L’ouvrage comporte 24 chapitres d’une densité qui explique le caractère lacunaire de la présente recension. Signalons les deux consacrés aux guerres mondiales et celui sur le « café du commerce », dans lequel l’auteur prend ses distances tout autant avec le mépris de classe sur « les propos supposés plébéiens » qu’avec une idéalisation. L’un d’eux traite des « cafés populaires fréquentés par les immigrés », où s’aventuraient parfois quelques autochtones, pas toujours bien accueillis dans un premier temps. C’était d’abord l’époque où les Ritals de François Cavanna y buvaient du 11 degrés. Dans cet entre-deux-guerres, l’activité de débitant de boisson était interdite aux étrangers, donc pas aux « ressortissants de l’Algérie », ce qu’une disposition des accords d’Évian a perpétué. Les cafés tenus par ces hommes venus de l’autre côté de la Méditerranée se sont multipliés dans les années 1950 et les décennies suivantes. C’est dans un de ces « bar[s] uniquement fréquenté[s] par de consommateurs maghrébins » que Laurent Bihl a « goûté, debout, parmi [s]es meilleurs souvenirs de lecture adolescente ». Son usage de la première personne du singulier permet d’insister sur le fait que l’histoire des bistrots croise l’expérience de beaucoup d’entre nous, soulignant ainsi l’importance sociale de ces établissements. Qui n’a pas été accepté pour boire son café dans une arrière-salle transformée en tripot clandestin, sans jouer, a plus de mal à saisir ce qui aide des populations masculines à moins souffrir du déracinement, car « les immigrés sont d’abord des travailleurs », et peut encore s’imaginer que le café est « assimilateur ». Il n’en reste pas moins que le bistrot est, insiste l’auteur, un « lieu de superposition sociale plus que de mixité ».

Déclin
« Chant du cygne ou renaissance ? », le dernier chapitre développe la question de la mutation du secteur. Quiconque chercherait au Havre un de ces bars à marins qui faisaient le bonheur de Simone de Beauvoir1 reviendrait bredouille, notamment du fait de l’évolution du commerce maritime. De même, alors que serveur était un vrai métier, c’est en partie devenu un petit boulot pour étudiants et l’identité professionnelle s’est dissoute tandis que la syndicalisation a chuté. Surtout, il ne reste plus qu’environ 35 000 bistrots en 2020, alors qu’ils étaient un demi-million en 1938, décrue que suit en une moindre ampleur celle de l’alcoolisme. Autre déclin que souligne l’auteur, « la désertion progressive des militants de tous poils à l’intérieur des bistrots pour ne plus occuper que les alentours des marchés en plein air une fois par semaine ».
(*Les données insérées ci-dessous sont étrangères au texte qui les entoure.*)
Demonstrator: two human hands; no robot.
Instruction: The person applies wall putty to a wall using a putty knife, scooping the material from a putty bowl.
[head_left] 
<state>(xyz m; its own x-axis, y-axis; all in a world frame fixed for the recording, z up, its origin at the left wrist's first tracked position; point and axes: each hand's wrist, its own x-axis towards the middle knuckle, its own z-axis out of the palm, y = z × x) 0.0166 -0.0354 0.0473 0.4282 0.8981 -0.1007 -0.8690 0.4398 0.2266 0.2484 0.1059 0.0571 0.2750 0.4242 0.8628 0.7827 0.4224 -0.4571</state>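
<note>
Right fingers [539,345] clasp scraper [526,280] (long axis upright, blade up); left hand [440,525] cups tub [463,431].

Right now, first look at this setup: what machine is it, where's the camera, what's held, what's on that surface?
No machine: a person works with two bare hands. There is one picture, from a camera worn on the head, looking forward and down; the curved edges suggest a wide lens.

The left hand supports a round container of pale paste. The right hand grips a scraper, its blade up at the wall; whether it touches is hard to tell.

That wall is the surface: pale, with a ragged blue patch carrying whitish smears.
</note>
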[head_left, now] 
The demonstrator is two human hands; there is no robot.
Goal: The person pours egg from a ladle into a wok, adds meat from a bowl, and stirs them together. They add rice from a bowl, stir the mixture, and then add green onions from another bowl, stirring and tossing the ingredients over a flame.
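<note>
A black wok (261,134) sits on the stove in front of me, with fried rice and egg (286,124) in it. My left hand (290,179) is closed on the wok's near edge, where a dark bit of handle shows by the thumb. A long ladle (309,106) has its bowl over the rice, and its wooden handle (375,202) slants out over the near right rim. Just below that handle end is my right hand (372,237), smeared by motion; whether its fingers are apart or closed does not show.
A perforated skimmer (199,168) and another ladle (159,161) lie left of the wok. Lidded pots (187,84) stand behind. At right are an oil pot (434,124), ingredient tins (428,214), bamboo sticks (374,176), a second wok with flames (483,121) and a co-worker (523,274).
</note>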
Si l’on veut lire l’ouvrage au café, il faudra penser à renouveler la consommation : près de 800 pages en petits caractères, l’auteur en avait à nous dire sur le sujet. C’est bien ce qu’il fallait pour ce qui est une histoire totale d’un lieu essentiel de l’histoire sociale (au sens le plus large du terme) de la France. Histoire culturelle, histoire des sociabilités, histoire politique et histoire du politique, une approche qui ne se limite pas à l’agglomération parisienne, c’est bien un véritable lieu de mémoire qui nous est proposé dans ces pages.

Christian Chevandier

1 – Sonia Anton, dir., Le territoire littéraire du Havre dans la première moitié du XXe siècle, Presses universitaires de Rouen et du Havre, 2013.